In the fight against malaria, it’s not just about mosquito nets

The Ministry of Health, in collaboration with donor countries, is working with local volunteers to both distribute mosquito nets and educate the public on how to use them correctly. Photo by Blantyre News Limited.

The World Health Organization (WHO) announced in October that nearly a third of all countries affected by malaria are on the path of eliminating the mosquito-borne disease over the next 10 years.

Malawi is one of them.

Elimination, of course, depends on whether or not current efforts are sustained.

But due to flaws in the country’s healthcare system and, more recently, given the fragility of the global economy, it seems that the fight against malaria is likely suffer a few setbacks in this country.

According to the Global Fund (GF), which is an international initiative against malaria, tuberculosis, and HIV and AIDS, approximately 95 percent of Malawi’s population of 14 million, is at risk of malaria infection. Two groups are particularly vulnerable to the disease: women (51 percent of the population) and children under the age of five (17 percent).

But malaria isn’t just a severe public health problem; it also has a direct impact on the country’s economic and social development.

The Ministry of Health reported that there were over six million malaria cases in 2010. Economically speaking, this means that the country’s workforce lost between 15-25 days of productivity due to malaria alone.

Furthermore, most families spend about 28 percent of their yearly income (approximately CAN$170) to treat it.

Still, experts affirm that progress is being made in Malawi.

The Ministry of Health, with the support of the GF and the President’s Malaria Initiative (PMI) from the United States, have since 2005 distributed across the country insecticide-treated, non-toxic mosquito nets, which have proven to be highly effective when it comes to reducing transmission of the disease, as they can kill mosquitoes for up to three years.

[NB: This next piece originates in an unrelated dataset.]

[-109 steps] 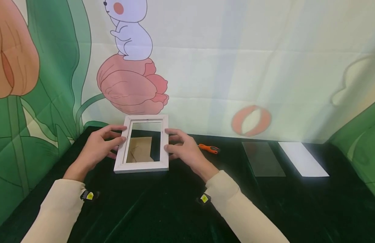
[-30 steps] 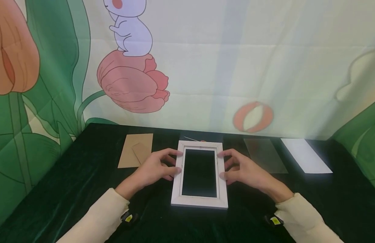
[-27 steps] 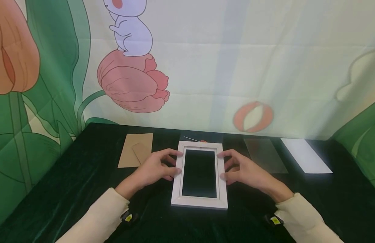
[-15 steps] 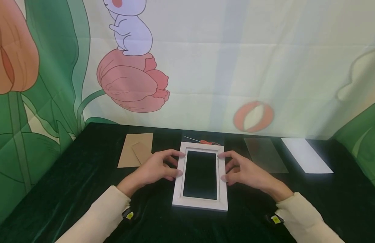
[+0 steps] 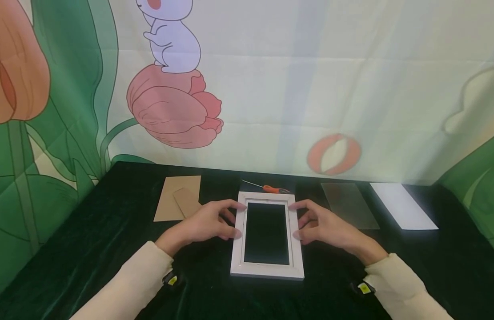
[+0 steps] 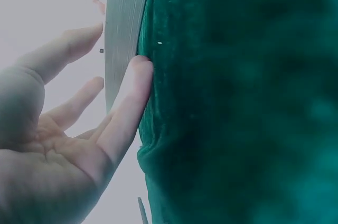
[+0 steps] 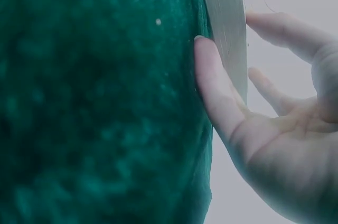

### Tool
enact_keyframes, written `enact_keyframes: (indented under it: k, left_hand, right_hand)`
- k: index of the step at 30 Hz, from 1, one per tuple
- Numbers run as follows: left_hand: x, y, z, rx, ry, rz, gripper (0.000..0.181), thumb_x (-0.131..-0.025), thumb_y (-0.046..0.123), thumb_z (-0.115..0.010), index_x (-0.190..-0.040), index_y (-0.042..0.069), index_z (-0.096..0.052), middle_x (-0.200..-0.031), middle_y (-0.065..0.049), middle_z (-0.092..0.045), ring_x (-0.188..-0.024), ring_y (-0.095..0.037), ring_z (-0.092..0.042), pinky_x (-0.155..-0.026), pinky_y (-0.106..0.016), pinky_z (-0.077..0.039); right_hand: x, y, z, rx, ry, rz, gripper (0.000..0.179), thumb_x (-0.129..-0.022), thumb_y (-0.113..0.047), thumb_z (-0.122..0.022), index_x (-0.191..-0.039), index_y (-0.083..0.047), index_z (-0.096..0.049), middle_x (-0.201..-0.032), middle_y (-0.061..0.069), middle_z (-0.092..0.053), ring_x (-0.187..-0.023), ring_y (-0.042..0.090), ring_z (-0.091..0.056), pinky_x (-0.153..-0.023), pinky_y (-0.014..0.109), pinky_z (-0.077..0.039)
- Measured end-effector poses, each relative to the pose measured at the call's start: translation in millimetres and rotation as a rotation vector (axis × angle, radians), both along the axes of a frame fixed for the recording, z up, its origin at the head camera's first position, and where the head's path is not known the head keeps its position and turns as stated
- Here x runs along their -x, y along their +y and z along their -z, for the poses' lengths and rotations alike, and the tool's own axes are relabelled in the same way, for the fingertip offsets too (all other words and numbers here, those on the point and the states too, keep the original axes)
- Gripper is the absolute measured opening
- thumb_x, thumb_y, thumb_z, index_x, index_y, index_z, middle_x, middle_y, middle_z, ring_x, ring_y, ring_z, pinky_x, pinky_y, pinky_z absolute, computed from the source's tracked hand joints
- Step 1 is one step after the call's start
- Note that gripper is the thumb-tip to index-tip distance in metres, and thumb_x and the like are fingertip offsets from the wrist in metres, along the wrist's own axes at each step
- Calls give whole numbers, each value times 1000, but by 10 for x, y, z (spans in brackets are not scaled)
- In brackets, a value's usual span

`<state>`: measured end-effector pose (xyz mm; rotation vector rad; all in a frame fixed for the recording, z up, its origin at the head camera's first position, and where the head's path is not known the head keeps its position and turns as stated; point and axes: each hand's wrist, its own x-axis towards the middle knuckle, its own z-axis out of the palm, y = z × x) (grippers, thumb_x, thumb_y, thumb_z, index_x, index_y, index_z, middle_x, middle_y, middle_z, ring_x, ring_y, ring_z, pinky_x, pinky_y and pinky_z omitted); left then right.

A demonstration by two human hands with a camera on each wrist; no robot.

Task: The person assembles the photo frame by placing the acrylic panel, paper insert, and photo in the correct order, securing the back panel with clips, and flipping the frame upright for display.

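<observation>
While the curved left hand (image 5: 208,222) grips the white frame (image 5: 267,270), the right hand (image 5: 324,226) clasps its opposite side.

The head camera looks forward and down over the desk (image 5: 247,302), far enough back to take in the left hand (image 5: 208,222), the right hand (image 5: 324,226) and the curtain (image 5: 263,89) behind. Each wrist camera is very near and faces its own hand. The desk lies on the right in the left wrist view, on the left in the other. All three share the frame (image 5: 267,270).
</observation>
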<state>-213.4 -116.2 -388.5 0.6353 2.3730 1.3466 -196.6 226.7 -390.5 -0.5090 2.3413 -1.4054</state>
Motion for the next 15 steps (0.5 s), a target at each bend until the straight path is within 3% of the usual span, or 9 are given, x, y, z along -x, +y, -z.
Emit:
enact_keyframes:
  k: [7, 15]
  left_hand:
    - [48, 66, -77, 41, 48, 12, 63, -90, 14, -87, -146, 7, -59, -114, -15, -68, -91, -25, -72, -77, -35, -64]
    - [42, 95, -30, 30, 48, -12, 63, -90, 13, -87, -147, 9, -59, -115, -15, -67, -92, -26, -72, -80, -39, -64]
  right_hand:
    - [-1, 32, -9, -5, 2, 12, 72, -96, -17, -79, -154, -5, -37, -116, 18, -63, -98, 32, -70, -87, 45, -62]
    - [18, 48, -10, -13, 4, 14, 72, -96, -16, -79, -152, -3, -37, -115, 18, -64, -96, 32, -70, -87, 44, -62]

And according to the Ministry of Health, Malawi has seen a 50 per cent reduction in malaria transmission ever since.

Global statistics confirm this positive trend.

The latest report of the United Nations and World Bank supported-initiative, Roll Back Malaria (RBM), reveals that malaria deaths have dropped globally by an estimated 38 percent in the last 10 years, with an impressive 43 out of the 93 countries identified and included in this initiative – including Malawi – cutting malaria cases or deaths by half.

Wanting to continue with this success, Malawi’s Health Strategy Plan for 2011-2016 places malaria’s reduction as a top priority, along with HIV and AIDS.

However, Malawi’s generally underfunded and fragile healthcare system, and the uncertainty of any future external funding from the GF, and donor countries including the United States, the United Kingdom and other European countries, due to the world economic crisis, threaten to make those achievements accomplished so far moot, while putting at risk the implementation of future initiatives and programs.

The Global Fund announced in September that it has halved the estimated amount of money available in its next round of funding, from US$1.5 billion to US$800 million, the disbursement of which has been delayed until 2013.

This is worrisome as the Global Fund accounts for two-thirds of the malaria, tuberculosis and HIV and AIDS response in Malawi, and the balance comes from the donor countries. Malawi has been assured of Global Fund money until about June 2014 but has been warned to look for sustainable financial models to continue its programs.

And while Malawi’s National Malaria Strategic Plan has stated its aim to have 60 percent of the country’s health centres equipped to perform diagnostic testing for malaria, the Global Fund reports that Malawi is far from achieving this goal.

And even where diagnostic testing is available, both laboratory staff and hours are limited, with some facilities seeing more than 200 cases of potential malaria cases each day.

These studies also show that more than half of the patients that tested negative for malaria were still prescribed antimalarials, suggesting that health workers have very little confidence in laboratory test results.

When it comes to malaria in Malawi, significant gains have been achieved and lives have been saved; but without sustained financing to consolidate these accomplishments and enable the continuation of initiatives for malaria treatment and against its transmission, the progress that has been made may quickly backslide.